Kente 26 kilometre uzaklıktaki Çavuştepe köyünde inşa edilen, surları, su sarnıçları, dünyadaki ilk kanalizasyon sistemi, tapınakları ve saray yapılarıyla günümüze kadar ulaşan kalede, 2014'te başlatılan kazı çalışmaları devam ediyor. Yüzüncü Yıl Üniversitesi (YYÜ) Edebiyat Fakültesi Arkeoloji Bölümü Başkanı Doç. Dr. Rafet Çavuşoğlu başkanlığında yürütülen kazı çalışmalarında önemli bulgular gün ışığına çıkarılıyor.

 

Büyük bir titizlikle sürdürülen kazılarda bulunan hayvan iskeletleri de yaş belirlemesi için inceleniyor. Çavuştepe Kalesi'ndeki çalışmalara ilişkin bilgi veren kazı başkanı Doç. Dr. Çavuşoğlu, geçtiğimiz sezon kalede yaptıkları kazı sırasında birçok eserin yanı sıra kemik parçalarının da bulunduğunu söyledi.

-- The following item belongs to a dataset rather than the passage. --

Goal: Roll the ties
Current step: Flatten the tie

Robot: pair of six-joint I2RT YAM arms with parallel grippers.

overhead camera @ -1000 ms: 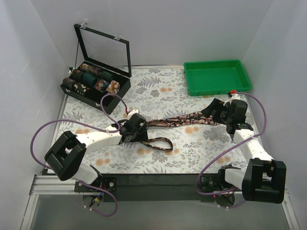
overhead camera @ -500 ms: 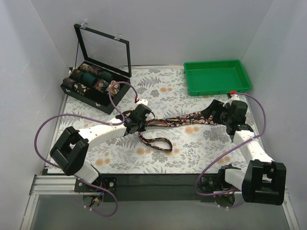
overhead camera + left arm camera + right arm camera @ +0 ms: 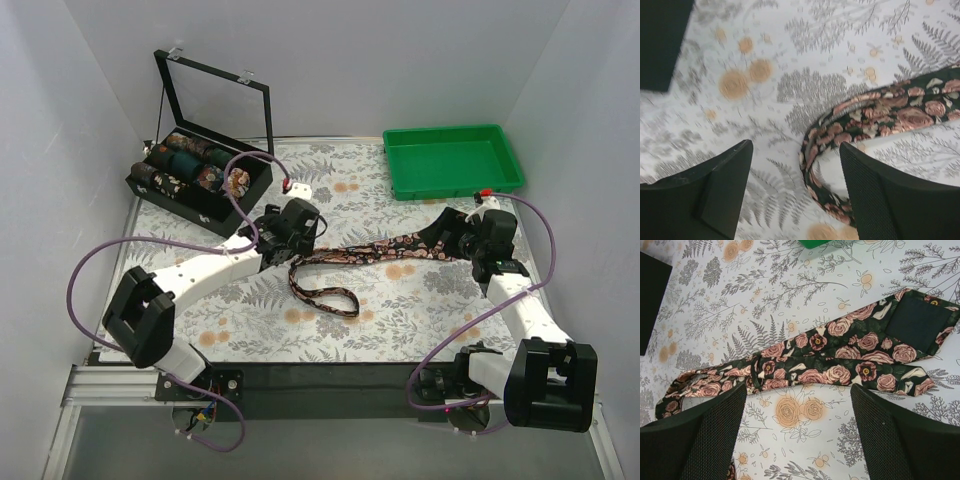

Kazılarda ortaya çıkan yaban hayvanlarına ait kemiklerin kendilerini şaşırttığını dile getiren Çavuşoğlu, şöyle konuştu: 

 

 

"Çok farklı yaban hayvanlarına ait iskeletler bulundu. Bunların arasından en dikkat çekici olanı kızıl geyiklere ait olan kemikler. Çavuştepe Kalesi'nde yaptığımız kazılarda, Van havzasında ilk kez demir çağına ait kızıl geyik kemik ve boynuz kalıntılarına rastladık. Kızıl geyik boynuzlarının içi dolu olduğu için genellikle alet yapımında ve süs eşyası olarak kullanılmış." Kemiklerin günümüzden 2 bin 800 yıl öncesine ait olmasının önem arz ettiğini kaydeden Çavuşoğlu, "Kalıntılar sayesinde Urartu coğrafyasında hangi yaban hayvanlarının yaşadığını tespit ediyoruz. O dönemde bölgede yaşayan hayvanların bir çoğunun bugün olmadığını görüyoruz. Çalışmaları bu yıl da devam ettireceğiz ve buluntuları tasnif edip kaleyi turizme kazandırmak için çaba göstereceğiz." diye konuştu. Kazılarda bulunan kemikleri inceleyen YYÜ Antropoloji Bölümü Öğretim Üyesi Dr. Hakan Yılmaz, kazılarda elde edilen en dikkat çekici bulgunun, günümüzde bölgede yaşamayan kızıl geyik kemikleri olduğunu kaydetti.

 

Yılmaz, şu ana kadar Van havzasında demir çağı dönemine tarihlendirilmiş arkeolojik yerlerde kızıl geyik kemiklerine rastlamadıklarını vurgulayarak, şu bilgileri verdi: "Buluntuları, dünyada yaban hayvanları kemikleri konusunda önde gelen hocalardan Arizona Üniversitesi Antropoloji Bölümü Öğretim Üyesi Prof. Dr. Mary Stiner'e gönderdik. O da bizim tespitlerimizin doğru olduğunu ve buluntuların kızıl geyiklere ait olduğunu teyit etti. Kızıl geyiklere ait boynuzların tümünün değişik amaçlar için kullanıldığını gözlemledik. Bulgularda, yaban koyunu ve keçiye çok rastladık. 2 bin 800 yıl önce de burada yaşadıklarını tespit ettik. Buradaki yaban koyunlarının, Anadolu'dan çok İran yaban koyunlarıyla benzerlik gösterdiğini gördük."